The East India Docks

This photo shows the large entrance gate to the East India Docks on East India Dock Road as it was at the turn of the 20th century. On the right is the original northern entrance to the Blackwall tunnel, which had opened in 1897.

For 150 years the East India Docks were one of London’s main Thames dock complexes. They were originally created at the start of the 19th century for the loading and unloading of the East India Company ships trading with the Far East.

The East India Company was formed by London merchants at the very end of the 16th century to fund voyages to the Far East to source spices and other exotic goods. Their first sailing of a small fleet of ships departed from Woolwich in 1601. Over the following 200 years and more the company grew into Britain’s largest and most successful trading organisation.

The company initially hired existing ships but soon began commissioning the construction of its own, which were built at Deptford, near the royal naval docks. As business grew, larger ships were required so between 1614 and 1619 they created their own ship-building yard at Blackwall. With an increasingly antagonistic and Puritan Parliament, however, for several decades from the 1630s the company suffered financial problems and it ceased building its own ships. The yard at Blackwall was sold in 1653 to the shipwright Henry Johnson.

The yard must have expanded later in the century because in January 1661 Samuel Pepys wrote: “we took a barge and went to blackwall and viewed the dock and new wett dock which is newly made there, and a brave new merchantman which is to be launched shortly, and they say to be called the Royall oake”.

A century later the yard was owned by John Perry and was then known as the Brunswick Dock, a popular name in the 18th century because the Georgian kings of Britain were also the Dukes of Brunswick in Germany. The Perry family expanded the site to cover eight acres. They used the wet dock for repairing and masting of ships and a noticeable feature from that time was the 120-foot high masting shed in the centre of the dock complex. Many ships that fought in the wars against France in the late 18th century were built at Perry’s. The dock was also a base for whaling ships, with warehouses for the storing of whalebone and blubber. Blackwall was still an isolated and rural area and the dock was surrounded by trees to act as a windbreak.

The silks and spices brought back from the Far East by the East India Company were very valuable so from the latter part of the 18th century the company developed a complex of secure warehouses at Cutler Street, just to the east of Bishopsgate. Their returning ships moored in the open river at Blackwall and ferried goods from there on smaller 100-ton barges.

While the company stored their valuable goods at the Cutler Street they also had storage facilities elsewhere. One type of merchandise they imported was saltpetre, which is a main constituent of gunpowder. It is highly flammable so the company stored it away from the City at Shadwell in a warehouse that opened in 1775. In 1794 a fire started in a nearby barge-builder’s yard and spread to the East India Company warehouse. The resulting explosion and fire went on to destroy 630 buildings and left 2,700 people homeless, making it London’s most devastating event between the Great Fire of London and the Second World War.

From the early 19th century tea was stored at a warehouse at Crutched Friar, at the top of Tower Hill.

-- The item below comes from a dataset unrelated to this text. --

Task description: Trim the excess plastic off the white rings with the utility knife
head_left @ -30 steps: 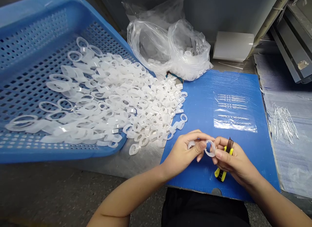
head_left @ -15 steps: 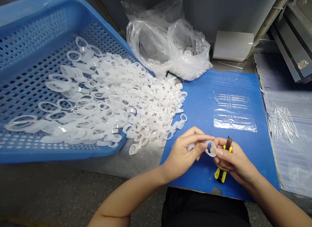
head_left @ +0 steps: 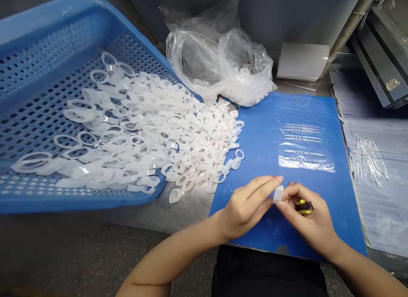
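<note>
A white plastic ring [head_left: 278, 194] is held edge-on in the air just above a blue plastic board [head_left: 255, 135], between both hands. The left hand [head_left: 245, 207] has its fingers pressed together and stretched toward the ring, with the fingertips at its near side. The right hand [head_left: 307, 218] is curled, its thumb and fingers pinching the other side of the ring while also closing around a yellow utility knife [head_left: 303, 207]. Most of the knife is hidden by the fingers, and the blade can't be made out. Holding the ring up off the board seems to keep its edge in view and within reach of the knife.

A pile of white rings [head_left: 178, 135] lies left of the hands, spread across a tilted blue perforated tray [head_left: 63, 22] and spilling onto the tabletop and the board edge, probably so pieces are easy to grab. Clear strips [head_left: 306, 148] lie flat on the far part of the board. Behind the pile sits a clear plastic bag [head_left: 245, 71] with more rings inside, within arm's reach of the person.
</note>
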Tool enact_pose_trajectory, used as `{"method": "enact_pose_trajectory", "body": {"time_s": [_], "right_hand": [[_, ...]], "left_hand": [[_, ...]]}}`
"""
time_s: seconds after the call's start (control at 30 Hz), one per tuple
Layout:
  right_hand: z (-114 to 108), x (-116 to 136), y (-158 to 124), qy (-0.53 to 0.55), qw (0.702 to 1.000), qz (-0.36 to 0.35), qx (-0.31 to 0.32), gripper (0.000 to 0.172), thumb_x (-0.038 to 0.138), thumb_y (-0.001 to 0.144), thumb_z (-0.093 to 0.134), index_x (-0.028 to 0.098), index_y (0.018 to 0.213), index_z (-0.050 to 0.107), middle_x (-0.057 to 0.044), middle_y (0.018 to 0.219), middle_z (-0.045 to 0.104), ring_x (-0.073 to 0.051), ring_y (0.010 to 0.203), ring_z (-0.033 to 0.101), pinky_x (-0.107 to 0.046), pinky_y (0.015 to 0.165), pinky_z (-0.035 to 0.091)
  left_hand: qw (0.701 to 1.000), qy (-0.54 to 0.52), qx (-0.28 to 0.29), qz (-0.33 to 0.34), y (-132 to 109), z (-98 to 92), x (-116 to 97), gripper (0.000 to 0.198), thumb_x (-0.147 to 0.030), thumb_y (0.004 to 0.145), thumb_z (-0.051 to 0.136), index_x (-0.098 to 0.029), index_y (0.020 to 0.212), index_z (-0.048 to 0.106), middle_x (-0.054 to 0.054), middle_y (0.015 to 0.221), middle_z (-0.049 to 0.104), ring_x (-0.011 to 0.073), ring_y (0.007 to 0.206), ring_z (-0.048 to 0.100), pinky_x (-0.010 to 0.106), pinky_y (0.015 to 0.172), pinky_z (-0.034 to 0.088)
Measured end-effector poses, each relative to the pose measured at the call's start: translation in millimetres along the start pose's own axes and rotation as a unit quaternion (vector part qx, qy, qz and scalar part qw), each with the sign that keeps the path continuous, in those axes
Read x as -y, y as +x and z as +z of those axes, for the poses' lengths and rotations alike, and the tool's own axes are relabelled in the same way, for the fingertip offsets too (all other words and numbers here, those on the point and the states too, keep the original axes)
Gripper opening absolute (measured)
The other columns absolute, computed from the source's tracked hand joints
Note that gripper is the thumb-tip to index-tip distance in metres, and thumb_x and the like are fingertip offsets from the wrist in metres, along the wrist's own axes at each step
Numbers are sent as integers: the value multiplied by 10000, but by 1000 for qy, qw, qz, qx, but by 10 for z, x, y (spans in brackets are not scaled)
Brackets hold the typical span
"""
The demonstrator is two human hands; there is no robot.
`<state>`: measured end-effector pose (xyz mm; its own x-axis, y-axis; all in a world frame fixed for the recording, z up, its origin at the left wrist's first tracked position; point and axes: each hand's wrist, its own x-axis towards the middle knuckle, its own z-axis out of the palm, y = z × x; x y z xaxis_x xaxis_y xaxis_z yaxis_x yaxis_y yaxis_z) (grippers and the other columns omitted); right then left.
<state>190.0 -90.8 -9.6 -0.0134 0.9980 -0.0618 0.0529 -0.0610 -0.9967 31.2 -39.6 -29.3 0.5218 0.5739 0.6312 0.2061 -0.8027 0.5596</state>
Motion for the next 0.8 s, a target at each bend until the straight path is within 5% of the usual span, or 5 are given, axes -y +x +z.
{"method": "enact_pose_trajectory", "body": {"time_s": [0.07, 0.33, 0.57, 0.8], "right_hand": [[8, 22, -12, -36, 999, -26, -4, 147, 231, 807, 642, 196, 685, 568, 49, 552, 467, -94, 489, 386, -235, 483, 317], [-45, -36, 100, 142, 980, 127, 56, 367, 493, 746, 719, 192, 669, 523, 72, 543, 378, -78, 465, 300, -221, 439, 262], [-36, -30, 74, 130, 986, 101, 38, 354, 483, 755, 720, 186, 678, 544, 67, 540, 388, -82, 481, 321, -220, 453, 270], [-48, -91, 36, 210, 969, 127, 8, 229, 412, 860, 613, 192, 827, 558, 87, 497, 414, -55, 397, 211, -202, 394, 161]], "left_hand": [[1000, -12, 10, -10, -4, -3, -3, 398, -75, 915, 496, -113, 1312, 494, 122, 1067, 689, 162, 1025, 661, 248, 875, 566], [993, -54, 58, -86, 7, -65, -34, 414, -137, 914, 535, -198, 1321, 500, 118, 1101, 675, 194, 987, 667, 289, 791, 586], [991, -79, 48, -91, 22, -70, -33, 314, -138, 904, 554, -182, 1213, 580, 114, 1077, 687, 183, 948, 666, 263, 737, 575], [982, -122, 38, -136, 16, -81, -19, 290, -163, 848, 653, -190, 1135, 619, 90, 1059, 686, 73, 591, 583, 206, 584, 529]]}}
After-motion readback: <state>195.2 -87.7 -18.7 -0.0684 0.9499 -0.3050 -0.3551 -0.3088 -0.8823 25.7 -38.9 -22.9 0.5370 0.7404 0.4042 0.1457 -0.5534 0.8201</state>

That building was eventually inherited by the Port of London Authority when they came into existence at the beginning of the 20th century and it was where the PLA built their grand headquarters.

The Thames became congested with ships during the 18th century and there was a great deal of theft while they waited to unload in the Pool of London. Therefore, at the end of the century, London’s shipowners decided to create off-river docks where ships could be securely unloaded. It resulted in the creation of the West India Docks and London Docks. Each was surrounded by large warehouses and high walls. An earlier scheme by the East India Company in 1786 to open their own enclosed dock had been abandoned because of opposition from vested interests. However, after ships of the West India trade moved into their own docks in 1802 river pirates began targeting East India ships after ships.

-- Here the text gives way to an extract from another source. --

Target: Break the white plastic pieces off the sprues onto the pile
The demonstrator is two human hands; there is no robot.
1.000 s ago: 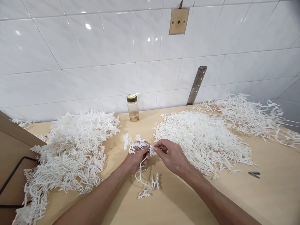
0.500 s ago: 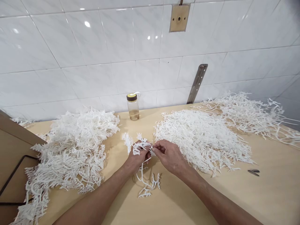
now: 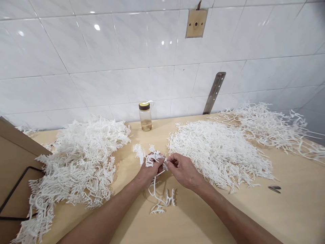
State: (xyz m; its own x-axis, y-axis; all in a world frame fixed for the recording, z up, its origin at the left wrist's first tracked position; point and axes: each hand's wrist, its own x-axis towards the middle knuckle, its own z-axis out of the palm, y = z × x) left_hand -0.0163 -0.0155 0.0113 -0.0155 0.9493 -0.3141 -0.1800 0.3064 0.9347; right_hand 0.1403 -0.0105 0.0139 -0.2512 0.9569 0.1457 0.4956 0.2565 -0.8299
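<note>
My left hand (image 3: 152, 166) is closed around a white branching plastic piece (image 3: 153, 158), whose comb-like tips stick out above the fingers and whose thin stem hangs down below to more branched ends. Thumb and index finger of my right hand (image 3: 179, 166) pinch at a small part of it, just right of the left fingers. A large pile of fringed white pieces (image 3: 83, 162) lies to the left. On the right is a heap of small white sprigs (image 3: 215, 149), close beside my right hand.
A clear bottle (image 3: 145, 117) with a dark and yellow lid stands near the tiled wall. Bare white stems (image 3: 274, 127) lie at the back right. Small metal snips (image 3: 274, 189) rest on the table (image 3: 299, 203) at right. A brown box (image 3: 17, 162) stands far left.
The whole view has shifted slightly. Both hands hold almost the same pose at the white piece.
</note>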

A new proposal to create a third set of docks came from a group of shipowners involved in the East India trade, led by Robert Wigram and John Woolmore, rather than the East India Company itself. An Act of Parliament to create the East India Docks was passed in July 1803, giving the new docks a 21-year monopoly on any goods arriving from the Far East. The East India Dock Company was formed to undertake the scheme and an initial offering of £200,000 of shares was issued, mostly purchased by East India merchants and shipbuilders.

The dock company purchased Brunswick Dock at Blackwall that had been sold by the East India Company in the 17th century, which by then was owned by John and William Wells. An additional 65 acres of the adjoining Bromley Marsh to the north was acquired in 1803 from the owner Robert Peers and 30 acres from George Hyde Wollaston. Further land to the east was purchased from James and Thomas Mather. The total cost of land purchase, including the Brunswick Dock, was a little over £65,000.

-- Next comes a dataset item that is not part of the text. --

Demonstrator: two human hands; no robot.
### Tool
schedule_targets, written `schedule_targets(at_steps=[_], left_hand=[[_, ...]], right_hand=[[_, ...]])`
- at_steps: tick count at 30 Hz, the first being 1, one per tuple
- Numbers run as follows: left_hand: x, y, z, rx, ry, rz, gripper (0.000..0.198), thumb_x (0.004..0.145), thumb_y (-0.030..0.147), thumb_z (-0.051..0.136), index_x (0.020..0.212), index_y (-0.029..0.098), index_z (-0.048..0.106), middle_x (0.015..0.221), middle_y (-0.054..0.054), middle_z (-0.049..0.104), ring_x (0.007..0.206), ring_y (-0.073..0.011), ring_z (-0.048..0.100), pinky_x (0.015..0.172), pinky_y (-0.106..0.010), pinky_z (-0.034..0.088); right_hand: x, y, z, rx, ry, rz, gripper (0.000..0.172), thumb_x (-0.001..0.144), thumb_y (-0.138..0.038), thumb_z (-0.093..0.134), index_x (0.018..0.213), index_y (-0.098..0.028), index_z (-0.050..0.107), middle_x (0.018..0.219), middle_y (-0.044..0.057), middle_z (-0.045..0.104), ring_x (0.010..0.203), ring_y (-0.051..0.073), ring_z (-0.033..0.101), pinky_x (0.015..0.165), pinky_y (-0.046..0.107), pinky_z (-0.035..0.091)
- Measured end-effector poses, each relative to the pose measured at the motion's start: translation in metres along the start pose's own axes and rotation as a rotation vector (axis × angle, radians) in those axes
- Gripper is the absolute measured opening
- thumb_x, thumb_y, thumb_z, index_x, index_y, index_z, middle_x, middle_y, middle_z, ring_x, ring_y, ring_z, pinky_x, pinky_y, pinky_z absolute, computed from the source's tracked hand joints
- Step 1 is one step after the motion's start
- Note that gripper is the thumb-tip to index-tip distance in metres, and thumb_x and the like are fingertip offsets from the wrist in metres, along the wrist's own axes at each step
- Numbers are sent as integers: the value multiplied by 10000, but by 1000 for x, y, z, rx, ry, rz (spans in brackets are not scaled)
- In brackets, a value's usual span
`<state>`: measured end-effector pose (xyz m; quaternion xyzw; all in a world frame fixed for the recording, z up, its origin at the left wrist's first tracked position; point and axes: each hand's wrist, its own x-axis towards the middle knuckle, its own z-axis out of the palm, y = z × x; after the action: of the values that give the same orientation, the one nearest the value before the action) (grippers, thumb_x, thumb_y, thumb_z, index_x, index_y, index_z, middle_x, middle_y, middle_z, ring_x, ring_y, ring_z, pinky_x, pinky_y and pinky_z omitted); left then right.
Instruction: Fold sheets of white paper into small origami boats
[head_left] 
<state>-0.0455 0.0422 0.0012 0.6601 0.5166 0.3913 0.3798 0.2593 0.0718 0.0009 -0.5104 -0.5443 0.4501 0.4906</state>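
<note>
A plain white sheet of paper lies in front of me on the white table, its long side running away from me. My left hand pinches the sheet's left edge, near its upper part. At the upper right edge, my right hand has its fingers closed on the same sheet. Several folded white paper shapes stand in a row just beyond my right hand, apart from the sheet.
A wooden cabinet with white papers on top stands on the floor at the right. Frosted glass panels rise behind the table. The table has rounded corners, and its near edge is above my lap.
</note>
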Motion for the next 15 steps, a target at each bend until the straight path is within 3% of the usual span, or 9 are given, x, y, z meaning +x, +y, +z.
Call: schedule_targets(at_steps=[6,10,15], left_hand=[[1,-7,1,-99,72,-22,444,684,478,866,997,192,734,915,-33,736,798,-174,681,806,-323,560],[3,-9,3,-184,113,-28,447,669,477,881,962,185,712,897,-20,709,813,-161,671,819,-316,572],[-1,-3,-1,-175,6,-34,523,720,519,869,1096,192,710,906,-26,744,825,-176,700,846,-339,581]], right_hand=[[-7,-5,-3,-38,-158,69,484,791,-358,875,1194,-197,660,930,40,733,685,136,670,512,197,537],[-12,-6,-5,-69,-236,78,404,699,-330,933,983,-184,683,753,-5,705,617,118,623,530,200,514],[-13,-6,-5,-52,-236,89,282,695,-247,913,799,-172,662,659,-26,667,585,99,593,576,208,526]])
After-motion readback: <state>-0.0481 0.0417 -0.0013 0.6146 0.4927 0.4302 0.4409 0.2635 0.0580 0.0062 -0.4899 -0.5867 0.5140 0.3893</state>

The East India ships were the largest on the Thames, with some of around 1,500 tons. At the beginning of the 19th century nearly 100 East India ships sailed from London each season, with the number and size steadily increasing. They arrived and departed at various times during the summer months, carrying goods of high value but little bulk. This compared with West India ships that departed and arrived together in convoys and carried bulky sugar and rum of low value. Thus, there was no need for the East India Docks to be as large as that required for the West India for unloading. The site covered about 60 acres, with around half covered by water.